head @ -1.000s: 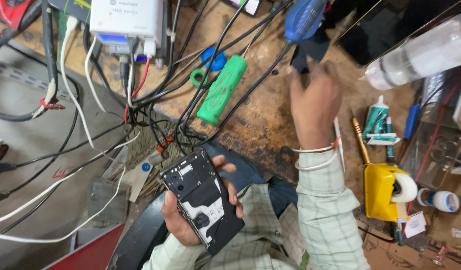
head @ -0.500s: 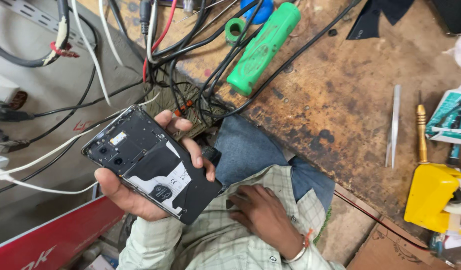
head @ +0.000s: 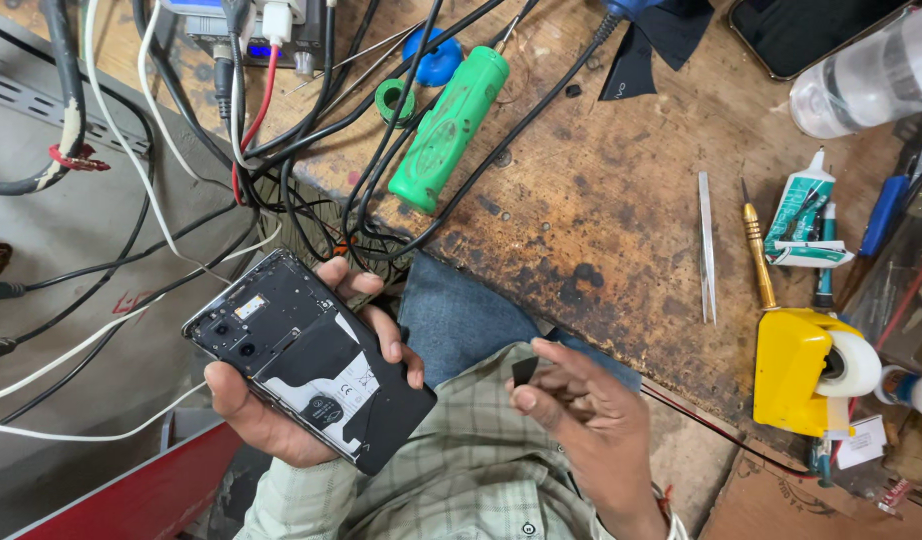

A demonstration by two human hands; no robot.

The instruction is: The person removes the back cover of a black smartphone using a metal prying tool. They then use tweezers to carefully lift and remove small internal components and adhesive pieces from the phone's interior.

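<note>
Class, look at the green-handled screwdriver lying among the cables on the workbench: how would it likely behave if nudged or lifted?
The green-handled screwdriver looks rigid, so it should lift as one stiff piece. Its rounded handle might roll if pushed, though the black cables crossing beside it would probably stop it. Those cables may also snag or drag as it is lifted.

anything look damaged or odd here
The phone in the left hand has its back cover off, insides bare. The right hand pinches a small black piece. The wooden bench is stained and scorched-looking.
</note>
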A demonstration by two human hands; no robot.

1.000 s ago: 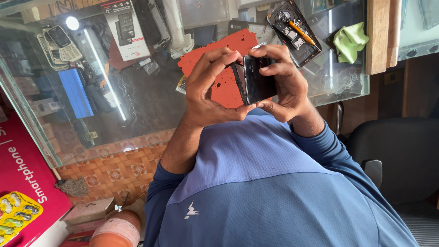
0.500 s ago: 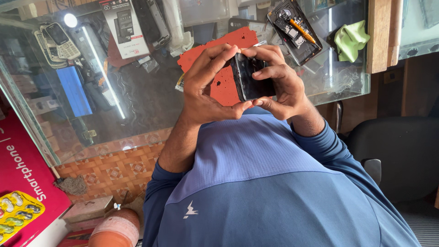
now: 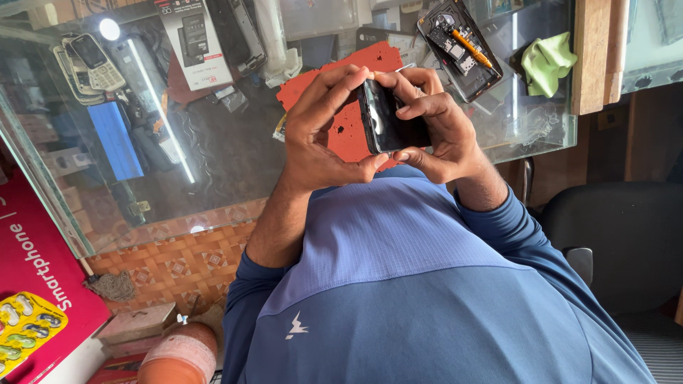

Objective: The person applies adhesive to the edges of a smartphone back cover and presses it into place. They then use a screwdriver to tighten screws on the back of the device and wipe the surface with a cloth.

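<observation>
Both hands clasp a slim black glossy smartphone [image 3: 390, 117], tilted on edge: left hand [image 3: 324, 131] curled around one side, right hand [image 3: 435, 128] gripping the other. Beyond the grip, an opened black phone [image 3: 462, 53] carries an orange-handled tool [image 3: 471, 48] on the glass counter [image 3: 213, 163].

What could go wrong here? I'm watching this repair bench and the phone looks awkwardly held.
1. The phone is pinched by fingertips only, left hand and right hand, above the edge of the glass counter; a slipped grip might drop it onto the glass or the lap.
2. An opened phone with an orange tool lies just beyond the hands; a jerk could knock its loose parts.
</observation>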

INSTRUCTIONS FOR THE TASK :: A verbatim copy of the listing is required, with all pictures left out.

ANSWER TO THE PROBLEM ::
head @ -1.000s: 
head @ -0.500s: 
head @ +0.000s: 

A demonstration by two human hands; no robot.

The instruction is: The person removes the back cover of a black smartphone using a metal prying tool. They then use tweezers to carefully lift and remove small internal components and adhesive pieces from the phone's interior.

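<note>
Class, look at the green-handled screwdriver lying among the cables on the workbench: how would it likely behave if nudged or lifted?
The green-handled screwdriver looks rigid, so it should lift as one stiff piece. Its rounded handle might roll if pushed, though the black cables crossing beside it would probably stop it. Those cables may also snag or drag as it is lifted.

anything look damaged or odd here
The phone in the left hand has its back cover off, insides bare. The right hand pinches a small black piece. The wooden bench is stained and scorched-looking.
</note>
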A demonstration by two human hands; no robot.

1.000 s ago: 
0.500 s ago: 
now: 

Objective: The person applies adhesive to the edges of a smartphone back cover and presses it into place. They then use a screwdriver to tighten screws on the back of the device and wipe the surface with a cloth.

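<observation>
Both hands clasp a slim black glossy smartphone [image 3: 390, 117], tilted on edge: left hand [image 3: 324, 131] curled around one side, right hand [image 3: 435, 128] gripping the other. Beyond the grip, an opened black phone [image 3: 462, 53] carries an orange-handled tool [image 3: 471, 48] on the glass counter [image 3: 213, 163].

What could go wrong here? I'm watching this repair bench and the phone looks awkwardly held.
1. The phone is pinched by fingertips only, left hand and right hand, above the edge of the glass counter; a slipped grip might drop it onto the glass or the lap.
2. An opened phone with an orange tool lies just beyond the hands; a jerk could knock its loose parts.
</observation>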

No further output is needed.